What many fail to understand is that low frequency audio modulation (50hz for example) has much less amplitude than, say 1000hz signal. So with the EBS ckt's low gain, these low level signals are "distorted" b/c the stock EBS1 ckt can't fully attain and HOLD class AB operating (8.2V) bias as was clearly shown in the RF Spice analysis.
W8JI incorrecty treats a SSB TX signal as a "carrier" and tests the ckt using CW "tone" or an "AM" signal. If the input signal is as shown in the above example, the stock EBS ckt does operate marginally b/c of the carrier power level that gives enough drive so the stock ckt operates using the "carrier" power to turn-on Q5. However, for longer hang-time delays, the ckt turns off IMMEDIATELY after the drive signal stops, so it doesn't generate valid hang-time. For an SSB signal, there's no 'carrier' per se (other than when it's present) so a low amplitude 50hz SSB RF envelope into the stock EBS1 ckt can not fully switch on, retain operating bias for the length of the input and then provide hang-time when the signal is removed. All it produces is distortion!
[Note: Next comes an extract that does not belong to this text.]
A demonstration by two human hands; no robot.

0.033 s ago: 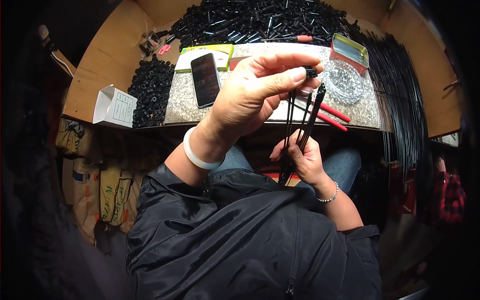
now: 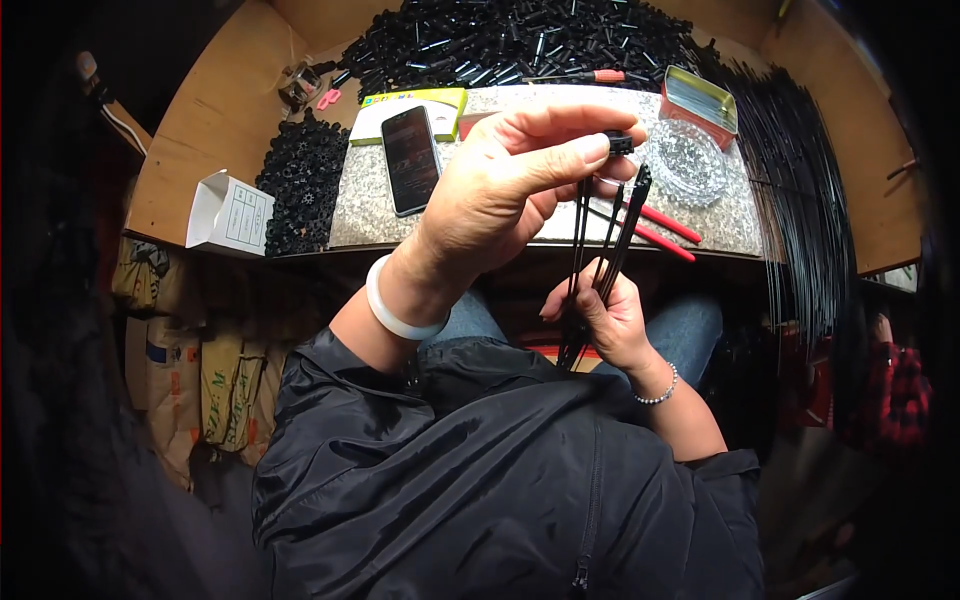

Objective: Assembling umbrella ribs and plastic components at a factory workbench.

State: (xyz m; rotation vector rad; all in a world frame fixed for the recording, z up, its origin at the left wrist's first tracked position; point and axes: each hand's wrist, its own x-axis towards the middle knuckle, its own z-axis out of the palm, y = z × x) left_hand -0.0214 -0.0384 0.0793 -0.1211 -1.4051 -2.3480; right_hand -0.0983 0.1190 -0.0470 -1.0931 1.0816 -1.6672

Low ckt gain and improper RC time constants used in the stock EBS1 ckt are the cause of the problems.
Reports from Hams on my AL1500 with the modified EBS1 ckt say my ESSB TX audio is "fantastic"! A "proof" was demonstrated by Tom, K6NHK with his AL-800H. He exchanged the recommended parts and the low frequency distortion was removed. His SSB Tx audio is perfect (I've heard it!). Emails from other Hams say they had the same results. I have no doubt that this mod would dramatically improve the SSB TX signal.
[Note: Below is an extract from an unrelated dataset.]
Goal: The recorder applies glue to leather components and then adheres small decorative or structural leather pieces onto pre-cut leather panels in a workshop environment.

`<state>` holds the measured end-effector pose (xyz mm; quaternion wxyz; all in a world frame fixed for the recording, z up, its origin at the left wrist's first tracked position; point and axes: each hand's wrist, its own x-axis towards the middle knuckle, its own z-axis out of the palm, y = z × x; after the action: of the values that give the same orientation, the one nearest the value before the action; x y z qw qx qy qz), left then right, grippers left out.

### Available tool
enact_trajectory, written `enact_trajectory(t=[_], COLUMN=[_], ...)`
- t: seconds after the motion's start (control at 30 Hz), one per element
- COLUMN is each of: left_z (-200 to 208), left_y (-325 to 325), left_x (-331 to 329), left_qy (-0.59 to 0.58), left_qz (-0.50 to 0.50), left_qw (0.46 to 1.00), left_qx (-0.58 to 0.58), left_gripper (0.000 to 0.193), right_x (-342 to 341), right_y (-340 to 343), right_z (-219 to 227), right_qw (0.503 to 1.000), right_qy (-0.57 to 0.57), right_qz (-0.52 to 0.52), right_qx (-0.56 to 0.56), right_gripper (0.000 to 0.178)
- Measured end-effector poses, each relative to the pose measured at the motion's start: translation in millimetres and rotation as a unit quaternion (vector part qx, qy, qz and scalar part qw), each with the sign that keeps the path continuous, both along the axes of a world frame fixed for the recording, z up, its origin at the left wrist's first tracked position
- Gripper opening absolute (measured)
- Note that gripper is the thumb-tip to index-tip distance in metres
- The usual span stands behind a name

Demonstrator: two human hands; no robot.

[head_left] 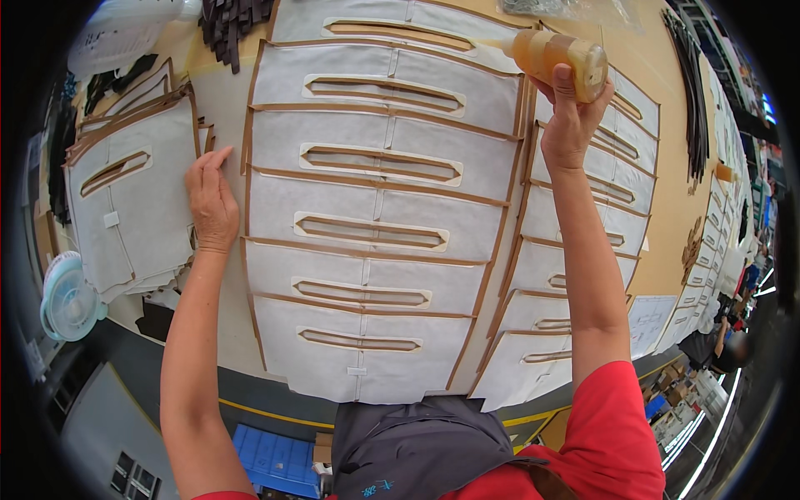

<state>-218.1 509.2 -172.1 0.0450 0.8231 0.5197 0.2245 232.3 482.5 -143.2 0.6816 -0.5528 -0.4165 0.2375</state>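
Observation:
My right hand (575, 125) is wrapped round a squeeze bottle (537, 52) of amber liquid, probably glue. The bottle lies on its side in the air, its narrow tip pointing left over the slot of one of the farthest panels. Overlapping white panels (325, 196) with brown edges and long slots run in a column toward me. Flat and slightly bent, with nothing in it, my left hand (212, 204) rests between that column and a stack of similar panels (142, 229) on the left.
Another panel column (533, 267) lies under my right forearm. Dark strips (233, 33) sit at the far left, more black strips (690, 100) at the right. A small light-blue fan (71, 296) stands at the table's left edge. A blue crate (275, 458) is below the near edge.

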Motion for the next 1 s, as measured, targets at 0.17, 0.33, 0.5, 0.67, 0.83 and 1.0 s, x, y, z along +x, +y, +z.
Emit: enact_trajectory(t=[0.17, 0.33, 0.5, 0.67, 0.83, 1.0], left_z=[0, 0, -1, 0, -1, -2], left_y=[0, -1, -1, 0, 0, 0], left_x=[0, -1, 0, -1, -1, -3], left_qy=[0.004, 0.008, 0.006, 0.01, 0.006, 0.009], left_qz=[0.002, 0.005, 0.003, 0.002, 0.002, -0.003], left_qw=[1.0, 1.0, 1.0, 1.0, 1.0, 1.0], left_qx=[-0.004, -0.008, -0.003, 0.003, -0.001, 0.006], left_gripper=[0.03, 0.03, 0.03, 0.03, 0.03, 0.03], right_x=[1, -2, -3, -3, -8, -1], right_y=[-8, -18, -15, -19, -14, -20], right_z=[3, 7, 8, 4, 3, 2], right_qw=[1.0, 0.999, 1.0, 0.999, 1.0, 1.0], right_qy=[0.024, 0.03, 0.021, 0.03, 0.017, 0.004], right_qz=[-0.001, 0.01, 0.0, 0.007, 0.005, 0.003], right_qx=[-0.003, -0.026, -0.012, -0.016, -0.017, -0.021], right_gripper=[0.061, 0.06, 0.058, 0.057, 0.058, 0.057])
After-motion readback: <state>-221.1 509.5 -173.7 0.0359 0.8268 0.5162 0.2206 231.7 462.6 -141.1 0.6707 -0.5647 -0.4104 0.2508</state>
The RF analysis have shown that problems exist with the stock EBS ckt and that the recommended changes do eliminate them!
5Spice V2 PWL Repeat Function
5Spice V2 (latest release V2.25) has an important tool for looking for changes in the transient analysis. They call it Piece Wise Linear (PWL) Repeat. By specifying a time at the end of the PWL file, the time is interpreted to be a repeat of the PWL function at the time specified. Sounds more complicated than it really is!
The chart below shows the use of my 2Mhz @ 30Watt PWL drive signal repeating at 50ms and the resultant refresh of C10 time constant (C10 = 0.33uF).
You can see that the Hang Time has reached 17 volts of cutoff-bias by 50ms where the PWL function is re-triggered. This action returns the ckt to the start condtions of 0us. Powerful simulation and analysis feature.